The jury system is the best of all possible
systems. One possible system is that when you are
wronged by someone else, you go and take what you think
is fair compensation by force. Of course, we live
in a civilized society, and the jury system is the
fairest way for parties to access justice. Often
people ask, "Why should we be giving money for pain
or loss of life?" I always remind them that pain or
a loss is the worst harm in any civil case. If the jury
had a magic wand, we'd ask them to wave it and make the
plaintiff whole again. Instead, the only form of
compensation that we have is monetary compensation.
That's fair and it's the law.
Tort
"Deform" and Debunking the "Frivolous
Lawsuits" Myth
Our civil justice system has been under attack by the
insurance industry, corporate lobbyists, and their
mouthpieces in recent year erroneously calling it
"tort reform." Do not be fooled into
thinking that their puppet organizations have your
interests and insurance rates in heart. They are
trying to increase profit for their organizations.

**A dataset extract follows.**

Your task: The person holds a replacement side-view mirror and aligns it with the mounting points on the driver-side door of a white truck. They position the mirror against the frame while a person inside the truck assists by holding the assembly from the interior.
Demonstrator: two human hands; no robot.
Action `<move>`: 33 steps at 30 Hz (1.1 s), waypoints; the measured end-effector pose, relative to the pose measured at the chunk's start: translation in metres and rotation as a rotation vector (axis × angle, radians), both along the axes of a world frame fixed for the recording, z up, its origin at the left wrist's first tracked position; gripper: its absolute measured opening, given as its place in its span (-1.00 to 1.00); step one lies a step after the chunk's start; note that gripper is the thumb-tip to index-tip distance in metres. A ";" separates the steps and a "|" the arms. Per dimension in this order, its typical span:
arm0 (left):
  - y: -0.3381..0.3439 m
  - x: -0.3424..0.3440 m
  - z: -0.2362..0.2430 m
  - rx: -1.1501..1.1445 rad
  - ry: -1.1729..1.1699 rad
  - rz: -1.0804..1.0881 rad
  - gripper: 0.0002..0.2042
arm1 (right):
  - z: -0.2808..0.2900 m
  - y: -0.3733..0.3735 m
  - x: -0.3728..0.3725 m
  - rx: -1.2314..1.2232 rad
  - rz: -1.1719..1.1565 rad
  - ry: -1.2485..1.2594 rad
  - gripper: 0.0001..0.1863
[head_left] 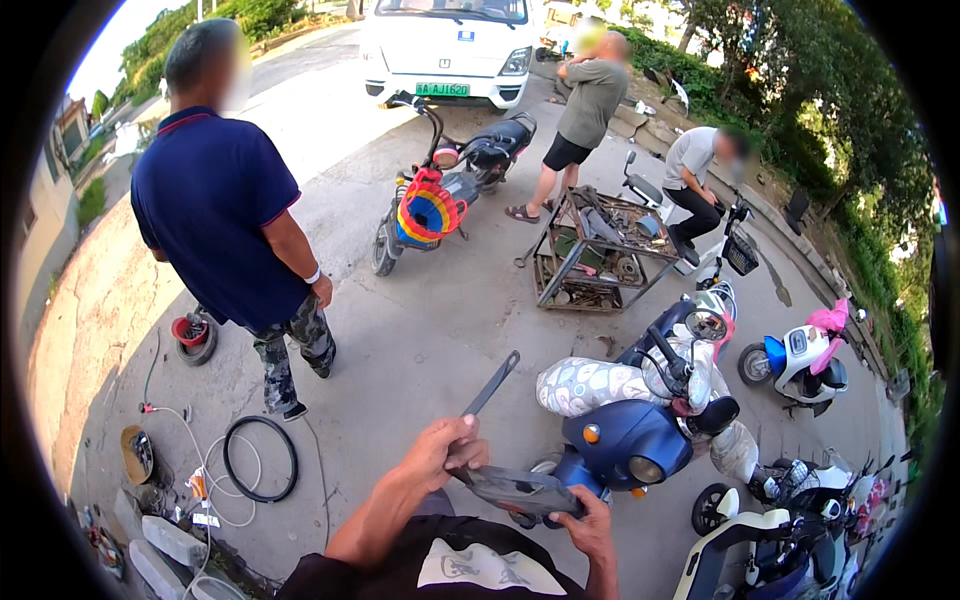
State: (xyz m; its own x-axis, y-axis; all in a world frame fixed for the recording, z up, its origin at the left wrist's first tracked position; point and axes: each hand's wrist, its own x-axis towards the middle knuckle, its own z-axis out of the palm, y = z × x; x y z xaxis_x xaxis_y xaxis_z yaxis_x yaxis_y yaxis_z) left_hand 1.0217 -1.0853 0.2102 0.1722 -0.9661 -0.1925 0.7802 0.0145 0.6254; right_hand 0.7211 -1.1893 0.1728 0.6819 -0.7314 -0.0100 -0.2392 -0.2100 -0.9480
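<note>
My left hand grips a flat metal bar with a looped upper end, at the lower middle. Below it, a dark elongated part lies crosswise between my hands, its left end by my left fingers. My right hand is closed on the right end of that part. Just beyond my hands stands a blue scooter with a silvery patterned cover over its front.
A person in navy stands left; two others are near a tool cart. A motorbike, white vehicle and parked scooters surround me. A tire, hoses and concrete blocks lie lower left.
</note>
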 end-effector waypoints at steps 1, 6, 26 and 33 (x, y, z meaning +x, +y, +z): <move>0.000 0.012 -0.001 0.032 0.000 0.053 -0.52 | 0.014 -0.004 0.021 -0.028 0.019 0.066 -0.63; 0.002 0.088 -0.001 0.019 -0.013 0.202 -0.54 | 0.015 -0.033 0.120 0.028 0.106 0.192 -0.60; 0.091 0.380 -0.012 -0.027 0.019 1.171 -0.67 | -0.017 -0.084 0.588 -0.049 0.880 -0.029 -0.63; 0.119 0.457 -0.012 -0.046 -0.041 1.369 -0.69 | -0.004 -0.081 0.730 -0.126 1.123 -0.151 -0.62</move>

Remember the last time we trusted the unregulated
insurance industry? AIG started the first wave of
corporate bailouts due to their poor investment practices
- not because of jury verdicts. For years, the insurance
industry has been claiming that lawsuits have been
increasing insurance rates. Low and behold it was
greedy, failed investment practices left unchecked by
government regulators that increased insurance rates from
your automobile insurance to your doctor's malpractice
insurance.
The tort deformers make several false claims to anger
or enflame the public:
Falsehood #1: Frivolous lawsuits by attorneys are a
problem.
The Truth: Attorneys don't file them and the court
rejects them.
Frivolous lawsuits are only a meaningful problem in
our state regarding improper DHS juvenile
filings and frivolous
stalking orders - neither of which result in jury
trials. Follow the statistics and not the anecdotes
regarding the civil justice system.
Attorneys don't file
frivolous lawsuits, because they would lose them at
trial.If it's a personal injury case,
such as a motor vehicle accident, the attorney is working
on a contingent fee -- they don't earn any money unless
there's a recovery. If the case has no merit, there
is no financial incentive to file the lawsuit and our
capitalist free market works itself out without the need
for government regulation.
Also, it is extremely expensive to litigate a personal
injury lawsuit. The attorney is most of the time
fronting costs for medical records, doctor witnesses,
deposition transcripts, etc. By the time the
average motor vehicle accident gets to trial, the
attorney has already spent $2,000 to $4,000 out of
pocket, 90% of which is not even recoverable as damages
if they win the trial! There is no upside to a
frivolous lawsuit unless it is filed purely for
harassment purposes and then there are consequence to
that.
There is already
substantial "quality control" in the civil
justice system. The availability of
motions to strike, motions to dismiss, motions to make
more definite and certain, motions for summary judgment,
and settlement conferences coupled with the expense and
risk to the attorney, make the chances of a frivolous
personal injury lawsuit proceeding to trial nearly
impossible. Sure, anyone with a piece of paper, pen, and
check can file a lawsuit. We live in a free country where
we can address our disagreements in court. However,
frivolous lawsuits are rarely filed and virtually never
make it to trial.
Falsehood #2: Lawyers earn outrageous attorney fees.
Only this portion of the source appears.